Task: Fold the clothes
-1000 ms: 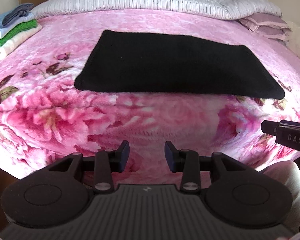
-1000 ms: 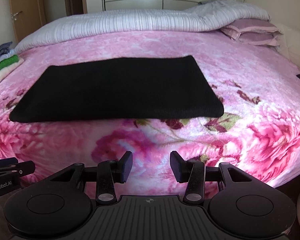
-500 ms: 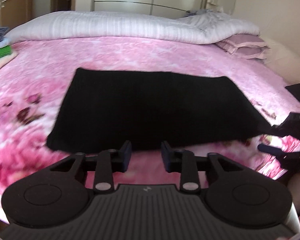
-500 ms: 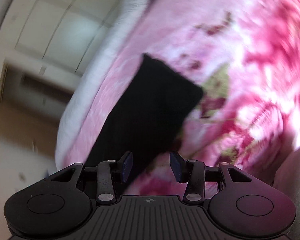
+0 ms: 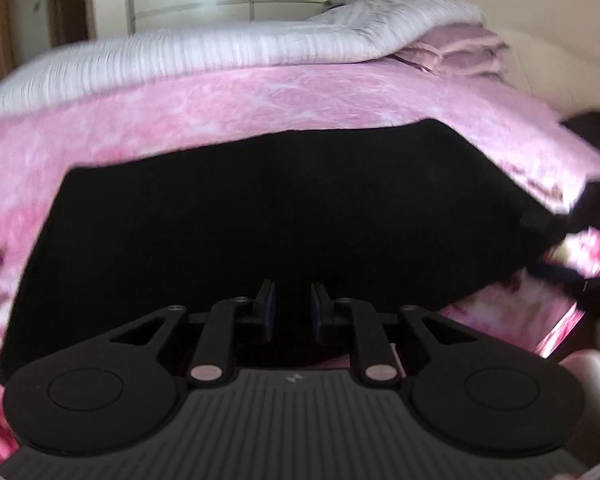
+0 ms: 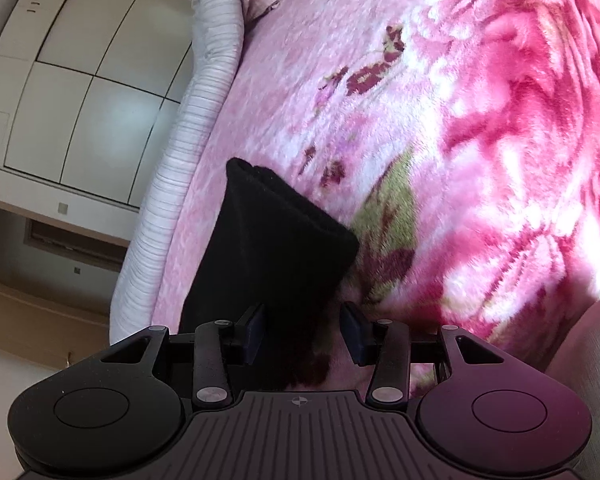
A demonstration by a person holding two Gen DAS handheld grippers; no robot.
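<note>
On the pink bed [image 5: 260, 108] the black cloth [image 5: 260, 208] lay flat, its near edge between the closing left tool [image 5: 293, 312], its corner inside the spread right tool [image 6: 304, 334]; both should pinch every layer before lifting.

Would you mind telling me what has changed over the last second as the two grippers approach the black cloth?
Both grippers moved in from the bed's near edge to the folded black cloth. The left gripper now sits over its near edge, jaws closing, not yet pinching it. The right gripper rolled sideways and straddles the cloth's right end, jaws unchanged and open. The cloth stays flat on the pink floral blanket.
</note>
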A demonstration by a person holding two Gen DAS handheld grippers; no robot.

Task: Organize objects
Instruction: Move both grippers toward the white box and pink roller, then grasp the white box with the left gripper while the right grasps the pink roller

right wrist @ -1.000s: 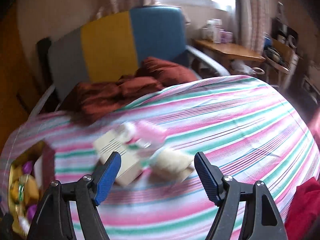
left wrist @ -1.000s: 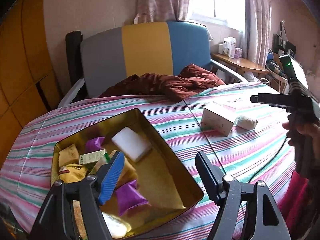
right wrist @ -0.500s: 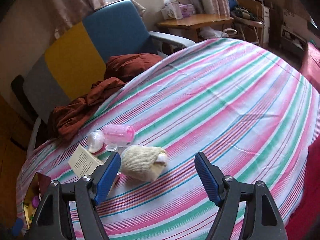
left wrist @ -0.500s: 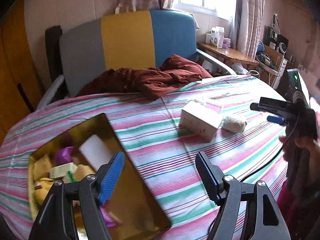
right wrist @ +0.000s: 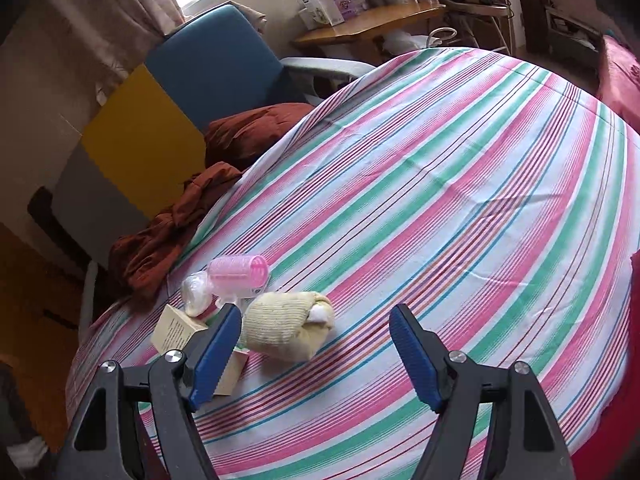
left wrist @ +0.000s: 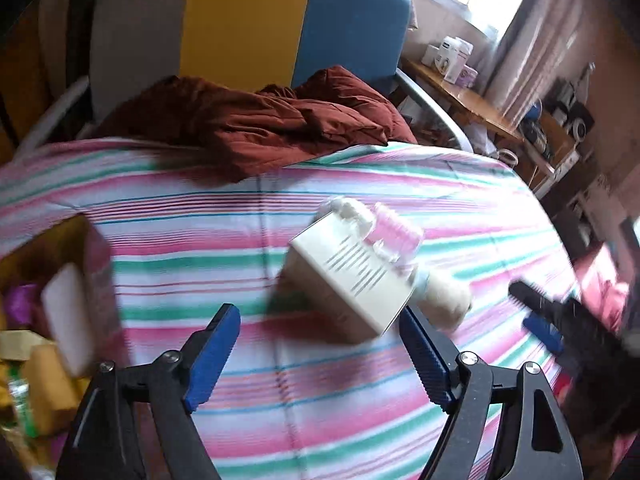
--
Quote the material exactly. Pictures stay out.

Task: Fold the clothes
-1000 ms: 
-1000 ms: 
-500 ms: 
-500 ms: 
+0 ms: 
+0 ms: 
A demonstration by a person holding two Gen DAS handheld grippers; no robot.
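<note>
On the pink bed [image 5: 260, 108] the black cloth [image 5: 260, 208] lay flat, its near edge between the closing left tool [image 5: 293, 312], its corner inside the spread right tool [image 6: 304, 334]; both should pinch every layer before lifting.

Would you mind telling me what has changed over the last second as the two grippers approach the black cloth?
Both grippers moved in from the bed's near edge to the folded black cloth. The left gripper now sits over its near edge, jaws closing, not yet pinching it. The right gripper rolled sideways and straddles the cloth's right end, jaws unchanged and open. The cloth stays flat on the pink floral blanket.
</note>
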A demonstration by a person holding two Gen DAS handheld grippers; no robot.

Task: Organize objects
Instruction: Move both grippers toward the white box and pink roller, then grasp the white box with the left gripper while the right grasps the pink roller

right wrist @ -1.000s: 
left wrist @ -1.000s: 
right wrist @ -0.500s: 
left wrist @ -0.500s: 
right wrist @ +0.000s: 
left wrist @ +0.000s: 

No further output is required for this exercise.